Spine #3 from Unearthed Films Classics label comes “Nightwish” onto Blu-ray distributed by MVD Visual. The Blu-ray is presented 1080p in a widescreen 1.85:1 aspect ratio through a newly restored 4k transfer, but the transfer, perhaps from the best negative possible, has some minuscule wear with faint scratches and dirt impressions; however, the definition and the color palette ultimately overrun the set hard grain with the minor damage also being an after thought.
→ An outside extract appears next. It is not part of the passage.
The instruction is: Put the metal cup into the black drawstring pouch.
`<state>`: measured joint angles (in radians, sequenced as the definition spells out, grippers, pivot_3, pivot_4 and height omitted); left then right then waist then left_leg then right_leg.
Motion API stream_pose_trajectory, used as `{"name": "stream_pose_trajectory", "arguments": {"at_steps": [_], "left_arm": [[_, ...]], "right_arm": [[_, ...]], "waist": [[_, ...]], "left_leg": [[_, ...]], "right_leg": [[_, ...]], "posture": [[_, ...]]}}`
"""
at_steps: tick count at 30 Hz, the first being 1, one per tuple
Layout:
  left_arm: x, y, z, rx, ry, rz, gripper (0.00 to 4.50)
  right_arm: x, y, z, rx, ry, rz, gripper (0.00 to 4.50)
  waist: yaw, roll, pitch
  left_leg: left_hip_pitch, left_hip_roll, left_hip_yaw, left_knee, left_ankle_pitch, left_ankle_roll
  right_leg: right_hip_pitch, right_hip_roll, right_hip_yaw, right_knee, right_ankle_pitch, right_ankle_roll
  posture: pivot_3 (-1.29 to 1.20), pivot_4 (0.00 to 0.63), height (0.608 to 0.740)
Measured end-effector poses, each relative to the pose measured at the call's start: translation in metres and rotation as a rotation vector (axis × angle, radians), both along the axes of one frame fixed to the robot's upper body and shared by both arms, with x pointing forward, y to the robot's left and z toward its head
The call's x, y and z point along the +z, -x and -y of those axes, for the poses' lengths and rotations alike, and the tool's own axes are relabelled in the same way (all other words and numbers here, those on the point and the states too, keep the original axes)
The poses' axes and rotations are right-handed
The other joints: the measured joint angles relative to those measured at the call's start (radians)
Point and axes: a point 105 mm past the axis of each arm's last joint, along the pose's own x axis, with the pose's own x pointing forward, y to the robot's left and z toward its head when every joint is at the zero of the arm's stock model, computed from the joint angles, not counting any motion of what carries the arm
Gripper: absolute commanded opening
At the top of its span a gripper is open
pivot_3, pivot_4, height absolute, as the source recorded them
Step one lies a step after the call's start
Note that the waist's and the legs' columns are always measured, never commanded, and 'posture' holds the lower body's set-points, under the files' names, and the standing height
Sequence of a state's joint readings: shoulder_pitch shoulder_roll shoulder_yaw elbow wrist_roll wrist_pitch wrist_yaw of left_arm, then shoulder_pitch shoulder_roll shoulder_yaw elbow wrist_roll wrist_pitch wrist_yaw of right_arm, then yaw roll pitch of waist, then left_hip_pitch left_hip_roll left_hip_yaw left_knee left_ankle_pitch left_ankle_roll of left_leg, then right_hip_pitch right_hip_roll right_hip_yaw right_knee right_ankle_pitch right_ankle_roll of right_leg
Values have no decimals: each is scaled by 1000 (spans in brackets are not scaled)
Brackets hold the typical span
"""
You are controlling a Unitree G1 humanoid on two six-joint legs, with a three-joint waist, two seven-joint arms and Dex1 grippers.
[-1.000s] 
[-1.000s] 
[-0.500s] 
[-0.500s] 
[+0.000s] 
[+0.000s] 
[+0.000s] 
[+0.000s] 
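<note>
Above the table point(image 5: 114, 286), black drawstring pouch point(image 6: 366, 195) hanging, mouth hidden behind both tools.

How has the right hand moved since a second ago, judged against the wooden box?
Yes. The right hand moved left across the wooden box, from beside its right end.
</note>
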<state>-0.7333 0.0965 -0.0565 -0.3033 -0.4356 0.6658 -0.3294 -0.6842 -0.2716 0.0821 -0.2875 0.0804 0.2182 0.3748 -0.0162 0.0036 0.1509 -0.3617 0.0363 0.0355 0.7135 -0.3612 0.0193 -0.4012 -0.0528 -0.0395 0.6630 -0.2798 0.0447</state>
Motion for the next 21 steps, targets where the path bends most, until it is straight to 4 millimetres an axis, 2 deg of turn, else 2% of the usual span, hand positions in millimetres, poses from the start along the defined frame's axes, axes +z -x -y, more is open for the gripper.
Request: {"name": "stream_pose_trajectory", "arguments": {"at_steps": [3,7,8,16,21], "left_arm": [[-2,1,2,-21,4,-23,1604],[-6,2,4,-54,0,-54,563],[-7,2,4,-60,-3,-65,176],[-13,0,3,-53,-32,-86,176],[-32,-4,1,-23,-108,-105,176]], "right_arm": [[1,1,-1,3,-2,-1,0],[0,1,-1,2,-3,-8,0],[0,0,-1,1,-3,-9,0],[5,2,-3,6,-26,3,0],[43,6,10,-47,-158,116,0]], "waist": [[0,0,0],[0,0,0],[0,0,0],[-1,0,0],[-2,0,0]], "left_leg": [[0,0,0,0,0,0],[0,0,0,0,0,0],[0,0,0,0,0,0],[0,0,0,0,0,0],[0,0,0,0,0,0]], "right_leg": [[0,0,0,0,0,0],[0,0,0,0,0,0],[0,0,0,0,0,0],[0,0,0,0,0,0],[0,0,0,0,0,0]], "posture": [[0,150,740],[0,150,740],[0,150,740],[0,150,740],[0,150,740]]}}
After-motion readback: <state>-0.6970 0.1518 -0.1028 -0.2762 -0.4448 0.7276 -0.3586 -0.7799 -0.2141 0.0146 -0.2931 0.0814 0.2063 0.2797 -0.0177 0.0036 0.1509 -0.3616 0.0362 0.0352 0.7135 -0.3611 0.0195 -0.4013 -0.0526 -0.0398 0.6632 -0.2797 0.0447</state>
The uncompressed English 2.0 PCM has a better grade in comparison to the video with clear dialogue and a robust soundtrack throughout to which the ambience is nearly overshadows by but does present itself despite the lack of inertia to progress. Special features include a commentary track with Wild Street Pictures producer Paul White and the president and founder of Unearthed Films Stephen Biro. Also available is a photo gallery, trailers, and an extensive cast and crew bio booklet filled also with production notes and a slew of high resolution stills that’s great to flip through. As another judiciously placed classic for Unearthed Films, “Nightwish” is a dream come true for viewers that combines the effects talents of Nicotero, Kurtzman, and Berger with the terrifying ferocity of facing death through in the dark subconsciousness.